Winding back the clock

At present we are watching the Australian Government try to turn the clock back at least 19 - 25 years in order to reconstitute union conditions and powers that they lost about a quarter of a century ago.

Unionism is the one big issue that Australia cannot put behind itself.

The USA has trouble getting beyond the slavery issue, even though the UK (The center of that movement) has moved on sometime ago.China has trouble getting beyond the "Japan" issue, yet France has moved well beyond the "German" issue.

Regardless of where you stand on this issue, the real problem is that tomorrow will look nothing like today. And is even less likely to look like yesterday.

After bouncing around the globe for a while I have seen some of the nations we are competing with.

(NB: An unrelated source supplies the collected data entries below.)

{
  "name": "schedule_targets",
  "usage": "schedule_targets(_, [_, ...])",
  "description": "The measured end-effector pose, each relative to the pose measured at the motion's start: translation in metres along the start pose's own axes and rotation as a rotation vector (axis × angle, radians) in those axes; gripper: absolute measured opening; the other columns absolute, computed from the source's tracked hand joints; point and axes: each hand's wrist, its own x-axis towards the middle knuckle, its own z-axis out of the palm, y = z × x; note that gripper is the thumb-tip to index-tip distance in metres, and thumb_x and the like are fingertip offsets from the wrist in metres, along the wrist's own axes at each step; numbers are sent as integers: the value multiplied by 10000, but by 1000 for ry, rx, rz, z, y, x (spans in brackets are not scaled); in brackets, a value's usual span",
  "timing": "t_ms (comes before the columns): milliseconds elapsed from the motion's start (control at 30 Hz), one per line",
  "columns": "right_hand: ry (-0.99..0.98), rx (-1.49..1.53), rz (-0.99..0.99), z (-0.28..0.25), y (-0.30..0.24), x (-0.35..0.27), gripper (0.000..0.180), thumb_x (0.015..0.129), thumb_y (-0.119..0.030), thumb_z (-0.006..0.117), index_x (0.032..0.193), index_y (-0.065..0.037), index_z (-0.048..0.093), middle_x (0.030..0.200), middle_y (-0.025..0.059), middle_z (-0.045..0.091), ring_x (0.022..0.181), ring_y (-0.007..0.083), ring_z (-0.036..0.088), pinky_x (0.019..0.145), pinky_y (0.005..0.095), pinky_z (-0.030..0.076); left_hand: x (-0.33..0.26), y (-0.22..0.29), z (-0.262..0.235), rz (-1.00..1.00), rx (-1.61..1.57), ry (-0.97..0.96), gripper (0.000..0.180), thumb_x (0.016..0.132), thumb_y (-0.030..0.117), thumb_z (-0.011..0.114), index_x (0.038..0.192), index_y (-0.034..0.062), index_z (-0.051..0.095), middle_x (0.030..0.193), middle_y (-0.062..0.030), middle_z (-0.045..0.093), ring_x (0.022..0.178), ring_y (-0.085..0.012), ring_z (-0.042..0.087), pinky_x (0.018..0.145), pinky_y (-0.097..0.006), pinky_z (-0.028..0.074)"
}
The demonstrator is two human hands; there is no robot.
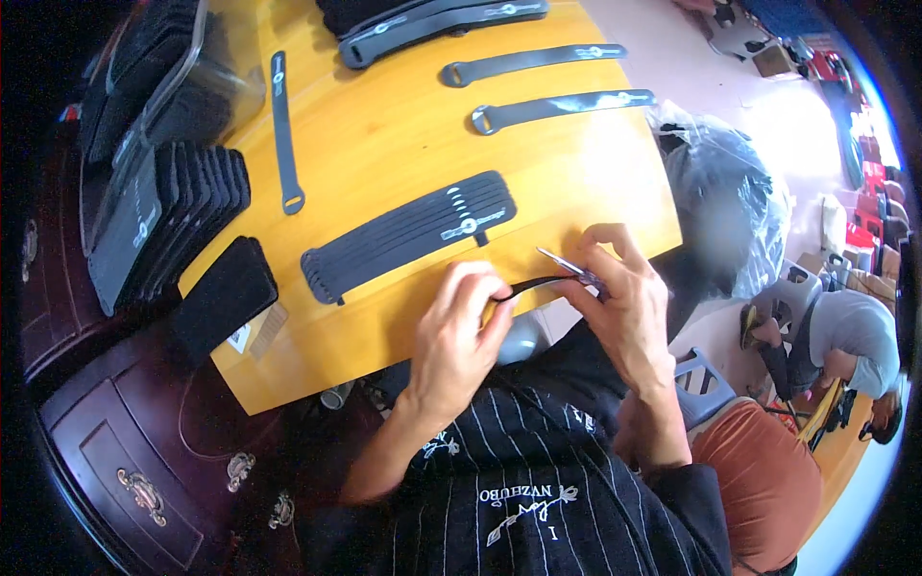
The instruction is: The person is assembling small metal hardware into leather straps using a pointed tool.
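Observation:
Over the table's near edge, my left hand (455,331) pinches one end of a thin black strap (534,284) between thumb and fingers. The strap runs across to my right hand (619,298), whose fingers close round small metal scissors (560,260) with the blade tips pointing up and left. Whether the right fingers also grip the strap's end is hard to make out. Just beyond my hands lies a neat bundle of black straps (408,235) with slotted ends at the left.
Single grey straps (286,134) lie farther off on the yellow table (384,125), near a strap pile (442,29). At left stand stacked black pieces (168,221) and a clear bin (197,48). Clear plastic (735,202) bulges beside the right edge. People sit at right.

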Motion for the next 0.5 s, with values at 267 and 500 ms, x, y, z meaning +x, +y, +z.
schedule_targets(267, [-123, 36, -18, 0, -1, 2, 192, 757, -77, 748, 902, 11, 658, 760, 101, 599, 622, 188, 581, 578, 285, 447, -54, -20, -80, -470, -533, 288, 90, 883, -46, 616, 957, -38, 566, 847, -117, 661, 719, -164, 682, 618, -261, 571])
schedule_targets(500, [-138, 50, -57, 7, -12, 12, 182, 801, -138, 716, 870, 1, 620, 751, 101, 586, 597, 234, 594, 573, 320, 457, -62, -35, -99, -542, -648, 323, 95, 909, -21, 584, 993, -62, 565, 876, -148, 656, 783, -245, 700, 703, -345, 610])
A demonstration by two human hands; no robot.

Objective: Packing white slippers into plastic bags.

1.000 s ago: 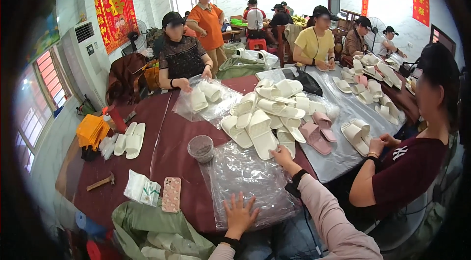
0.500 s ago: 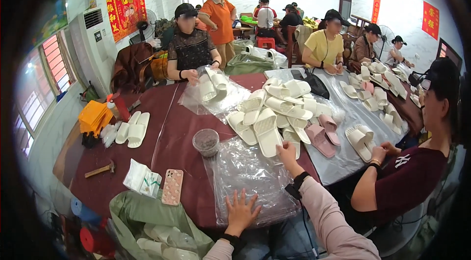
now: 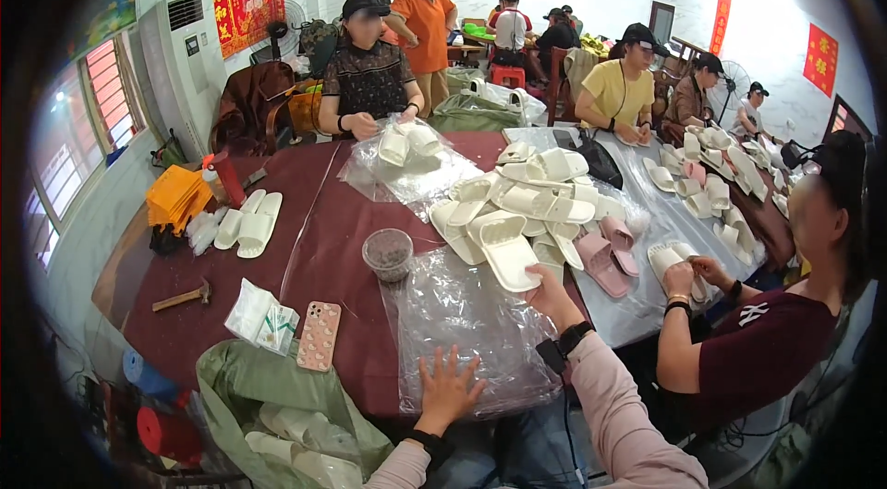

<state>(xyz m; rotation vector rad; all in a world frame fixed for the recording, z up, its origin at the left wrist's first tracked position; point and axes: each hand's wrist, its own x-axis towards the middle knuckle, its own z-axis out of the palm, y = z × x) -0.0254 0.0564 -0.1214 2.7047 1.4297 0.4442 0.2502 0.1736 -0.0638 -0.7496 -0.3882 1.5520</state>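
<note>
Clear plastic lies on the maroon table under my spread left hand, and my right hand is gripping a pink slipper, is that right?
Not quite: the head view shows your right hand gripping a white open-toed slipper, not a pink one. Your left hand does rest on the clear plastic.

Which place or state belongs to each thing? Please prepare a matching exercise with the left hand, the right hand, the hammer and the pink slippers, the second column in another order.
Things
1. left hand
2. right hand
3. hammer
4. pink slippers

Places and states
A. on the maroon tabletop, left of the phone
B. at the near right edge of the white slipper heap
C. spread open on clear plastic
D. gripping one end of a white slipper

Right pairs: 1-C, 2-D, 3-A, 4-B
</note>
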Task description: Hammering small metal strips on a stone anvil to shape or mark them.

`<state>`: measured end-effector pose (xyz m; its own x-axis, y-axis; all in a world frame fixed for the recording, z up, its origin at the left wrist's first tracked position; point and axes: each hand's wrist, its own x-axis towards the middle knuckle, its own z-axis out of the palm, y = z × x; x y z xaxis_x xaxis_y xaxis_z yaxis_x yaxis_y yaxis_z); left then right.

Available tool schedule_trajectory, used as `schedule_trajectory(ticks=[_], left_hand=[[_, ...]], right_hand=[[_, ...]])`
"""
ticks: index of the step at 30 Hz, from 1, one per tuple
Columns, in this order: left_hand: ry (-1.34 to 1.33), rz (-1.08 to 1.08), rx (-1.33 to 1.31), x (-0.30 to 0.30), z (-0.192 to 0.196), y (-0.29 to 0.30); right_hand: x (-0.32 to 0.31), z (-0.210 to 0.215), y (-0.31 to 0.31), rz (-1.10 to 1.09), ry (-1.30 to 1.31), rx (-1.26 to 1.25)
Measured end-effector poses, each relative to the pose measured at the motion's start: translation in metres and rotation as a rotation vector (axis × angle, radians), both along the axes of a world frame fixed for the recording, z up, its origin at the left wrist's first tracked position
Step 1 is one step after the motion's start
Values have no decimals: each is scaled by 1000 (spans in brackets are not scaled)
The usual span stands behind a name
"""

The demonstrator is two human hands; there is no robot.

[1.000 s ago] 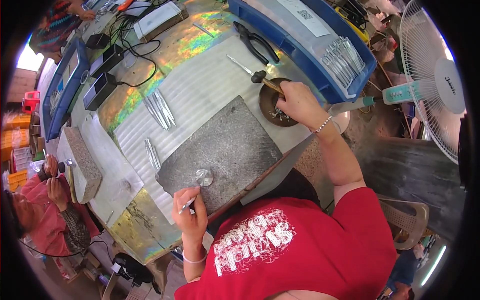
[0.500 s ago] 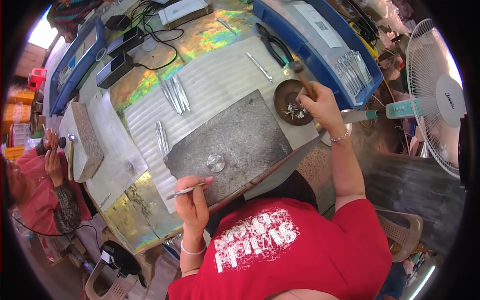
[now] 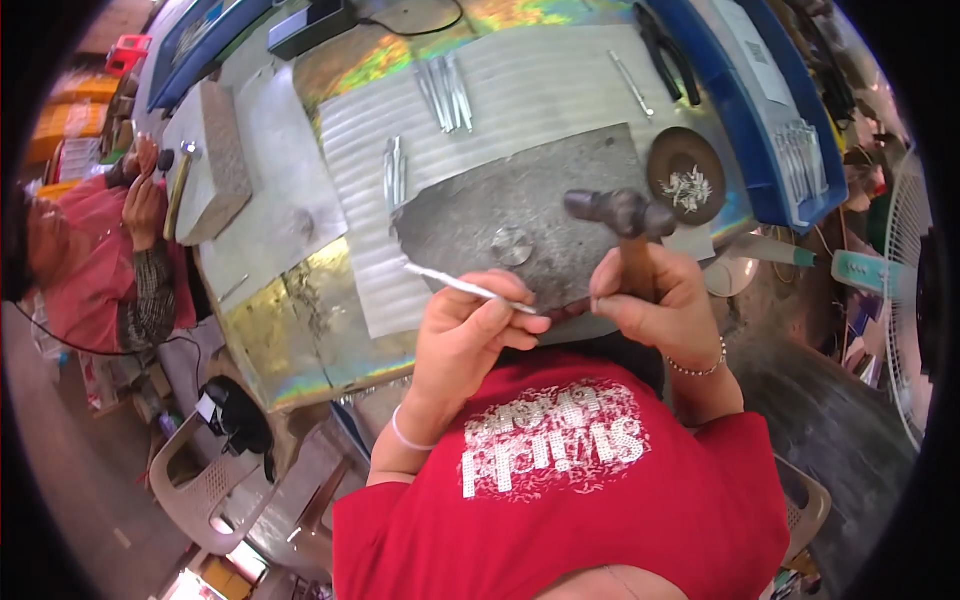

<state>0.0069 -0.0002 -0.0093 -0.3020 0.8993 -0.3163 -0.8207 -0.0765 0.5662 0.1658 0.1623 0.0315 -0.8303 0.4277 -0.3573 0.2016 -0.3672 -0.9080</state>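
Observation:
My left hand is closed in a pinch on a thin silvery metal strip, which points up and to the left. My right hand is wrapped round the handle of a hammer, its dark head up. The right thumb and fingertip meet in a pinch; whether a tiny piece lies between them I cannot make out. Both hands are at the near edge of a grey stone slab. A small round metal disc rests on the slab. Right of it stands a brown bowl with small silvery pieces inside.
Bundles of silvery strips lie on white foam sheeting. Pliers and a blue bin are at the right, near a fan. At the left, a co-worker sits by a stone block.
My right hand has come from the bowl back toward my left hand, still with the hammer. My left hand keeps the strip and is turned differently. The view has shifted.

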Motion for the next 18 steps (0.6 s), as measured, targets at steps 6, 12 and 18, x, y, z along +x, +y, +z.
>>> schedule_trajectory(ticks=[6,12,18], left_hand=[[-163,-44,85,0,-6,-1],[-172,-60,92,-1,-6,-4],[-23,-52,61,-1,-4,-3]], right_hand=[[-21,-6,-19,90,140,-12],[-28,-4,-24,97,89,3],[-28,-2,-24,108,61,16]])
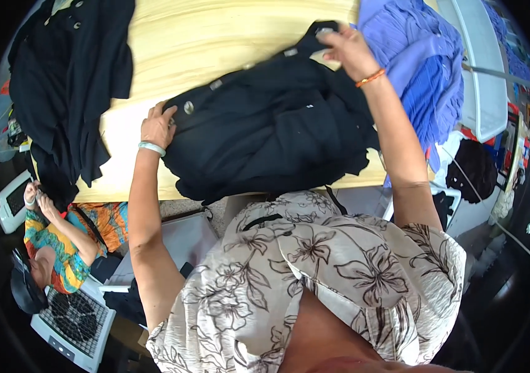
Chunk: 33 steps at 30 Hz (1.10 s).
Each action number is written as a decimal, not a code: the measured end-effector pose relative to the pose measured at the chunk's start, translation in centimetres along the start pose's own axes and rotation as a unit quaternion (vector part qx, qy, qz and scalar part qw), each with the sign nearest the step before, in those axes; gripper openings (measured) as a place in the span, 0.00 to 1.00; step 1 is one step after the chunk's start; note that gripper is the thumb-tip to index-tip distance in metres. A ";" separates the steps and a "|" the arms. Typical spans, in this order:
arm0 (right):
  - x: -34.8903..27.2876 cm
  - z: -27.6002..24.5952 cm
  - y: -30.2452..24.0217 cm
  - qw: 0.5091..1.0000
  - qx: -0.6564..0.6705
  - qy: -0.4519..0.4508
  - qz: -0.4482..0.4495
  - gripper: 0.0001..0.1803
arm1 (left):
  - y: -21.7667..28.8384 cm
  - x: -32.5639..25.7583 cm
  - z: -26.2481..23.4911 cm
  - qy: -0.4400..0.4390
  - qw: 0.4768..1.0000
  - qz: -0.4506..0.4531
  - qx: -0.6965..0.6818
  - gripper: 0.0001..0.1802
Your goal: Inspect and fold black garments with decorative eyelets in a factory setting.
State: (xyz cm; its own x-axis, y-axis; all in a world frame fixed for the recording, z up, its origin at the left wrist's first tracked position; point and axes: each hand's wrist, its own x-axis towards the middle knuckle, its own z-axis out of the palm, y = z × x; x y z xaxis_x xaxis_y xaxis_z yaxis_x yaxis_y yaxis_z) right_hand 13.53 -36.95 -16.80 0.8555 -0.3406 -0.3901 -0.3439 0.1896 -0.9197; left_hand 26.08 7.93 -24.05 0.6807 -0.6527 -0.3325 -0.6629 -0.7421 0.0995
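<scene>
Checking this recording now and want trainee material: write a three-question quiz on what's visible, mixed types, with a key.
1. What lies between the person's left hand and right hand?
2. True or false: the violet-blue clothing lies on the person's left.
3. The band on the right wrist is:
A) pale green
B) orange
C) black

Key:
1. A black garment.
2. False: the violet-blue clothing lies on the right.
3. B.
</scene>
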 end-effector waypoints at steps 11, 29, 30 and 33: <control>-10.9 -11.8 2.0 0.994 0.009 0.070 -0.083 0.13 | 8.6 -8.4 -6.1 0.236 0.945 0.135 -0.182 0.27; -16.7 -12.2 9.8 0.979 -0.178 0.083 -0.058 0.20 | 12.3 -14.4 -0.2 0.260 0.957 0.009 -0.127 0.29; -17.5 -11.7 10.3 0.971 -0.213 0.085 -0.074 0.19 | 12.5 -15.2 0.2 0.253 0.957 0.013 -0.144 0.28; -20.9 -9.3 10.7 0.930 -0.323 0.043 -0.168 0.16 | 13.4 -17.4 1.4 0.194 0.967 0.029 -0.165 0.28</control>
State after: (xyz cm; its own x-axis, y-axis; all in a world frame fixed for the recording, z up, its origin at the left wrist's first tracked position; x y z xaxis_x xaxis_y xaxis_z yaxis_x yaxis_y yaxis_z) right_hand -11.66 -36.31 -18.94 0.9322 -0.3582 -0.0515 -0.2464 -0.5243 -0.8151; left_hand 4.85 9.55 -18.28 0.7529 -0.6560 0.0524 -0.6119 -0.6686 0.4225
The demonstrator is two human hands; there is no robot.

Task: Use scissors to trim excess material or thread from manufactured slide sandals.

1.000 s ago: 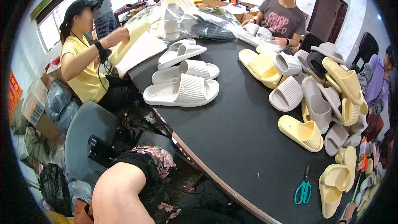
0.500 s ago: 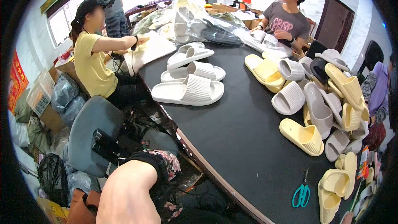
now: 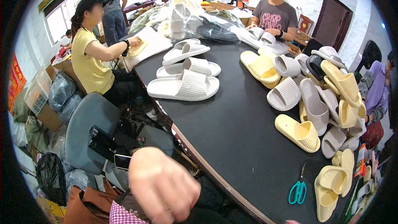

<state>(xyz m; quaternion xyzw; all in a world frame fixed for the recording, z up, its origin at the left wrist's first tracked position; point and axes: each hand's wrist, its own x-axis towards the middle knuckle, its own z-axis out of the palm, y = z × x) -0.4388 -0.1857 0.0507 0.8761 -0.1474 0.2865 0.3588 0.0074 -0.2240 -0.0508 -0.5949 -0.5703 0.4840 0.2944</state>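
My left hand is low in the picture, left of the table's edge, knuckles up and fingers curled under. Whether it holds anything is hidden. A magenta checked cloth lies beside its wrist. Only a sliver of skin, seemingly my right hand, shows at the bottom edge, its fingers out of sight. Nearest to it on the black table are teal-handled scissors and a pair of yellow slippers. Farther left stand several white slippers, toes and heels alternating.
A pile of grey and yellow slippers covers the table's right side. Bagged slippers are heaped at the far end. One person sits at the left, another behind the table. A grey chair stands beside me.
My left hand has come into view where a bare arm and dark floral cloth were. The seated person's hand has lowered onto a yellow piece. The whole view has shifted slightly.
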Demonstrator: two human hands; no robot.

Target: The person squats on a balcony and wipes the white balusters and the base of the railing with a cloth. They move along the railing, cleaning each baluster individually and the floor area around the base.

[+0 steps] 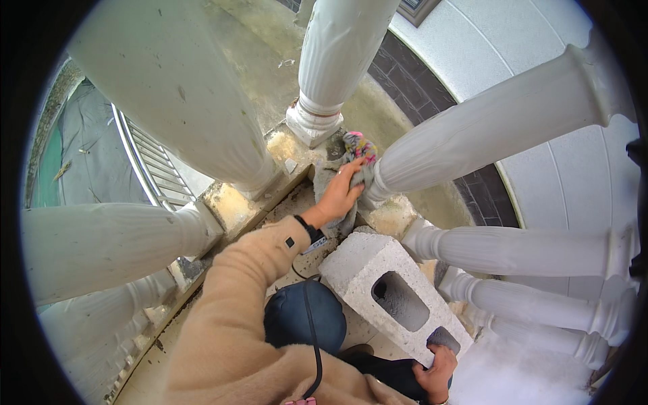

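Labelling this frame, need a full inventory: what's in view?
balusters: about eight, white, ringing the ledge corner
cloth: one, grey with pink and yellow, at the base of a right baluster
block: one, pale grey, hollow, on the ledge, centre right
ledge: one, worn yellowish, under the balusters
watch: one, black, left wrist
left hand: presses the cloth, grip unclear
right hand: at the block's near end, grip unclear

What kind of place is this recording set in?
Likely an outdoor balcony or terrace corner: white balusters stand on a stained concrete ledge, a hollow concrete block lies there, and a building wall stands beyond.
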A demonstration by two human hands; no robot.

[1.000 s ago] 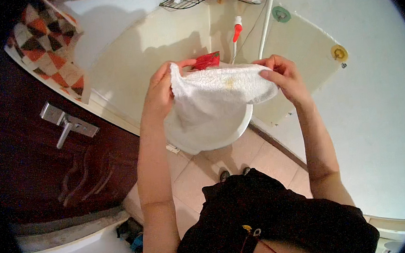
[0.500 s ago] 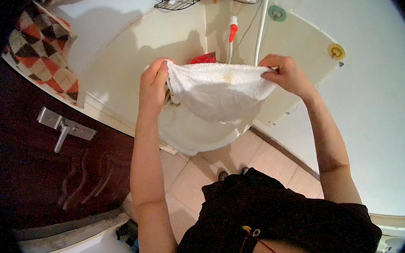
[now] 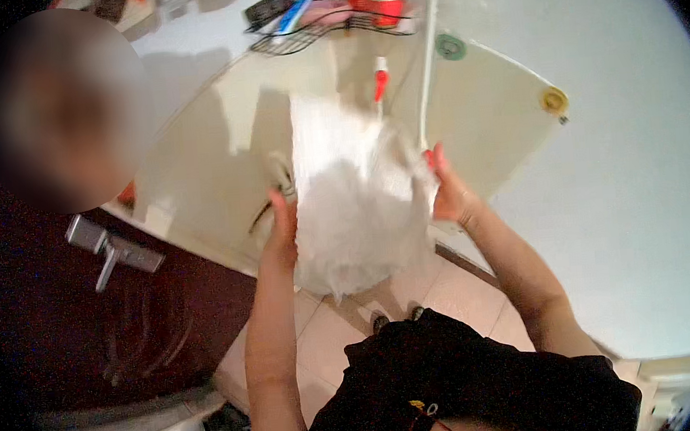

They are staffed with very smart, extremely hard working professionals who know as much as most people working in similar roles in this country... except they are far cheaper.

Not only are they cheaper, but they are exporting that high quality low cost internationally. The Middle East runs on the back of very competent low cost labor out of the sub continent and the Philippines. So too does Hong Kong and other Asian nations.

When we were fortress Australia we could implement extraordinary measures to make it harder to fire someone, we could live with rolling industrial unrest and we could afford to pay workers a living and decent wage.

Today... we just cannot.

If it cannot be done reliably for low cost then it will get done elsewhere. That is what happened when our manufacturing sector moved off shore and it is behind the transfer of white and blue collar jobs to the sub continent and outsource hubs.

The result? Work that used to support a lower middle class lifestyle now supports either a hand to mouth existence or even slave like conditions. And there is very little to no political will anywhere in the world to change this... no where.

All this misses the most important point.

We shouldn't be trying to protect workers in industries like these.

We need to be wondering why we are still in industries like these and how we can get out of them as quickly as possible.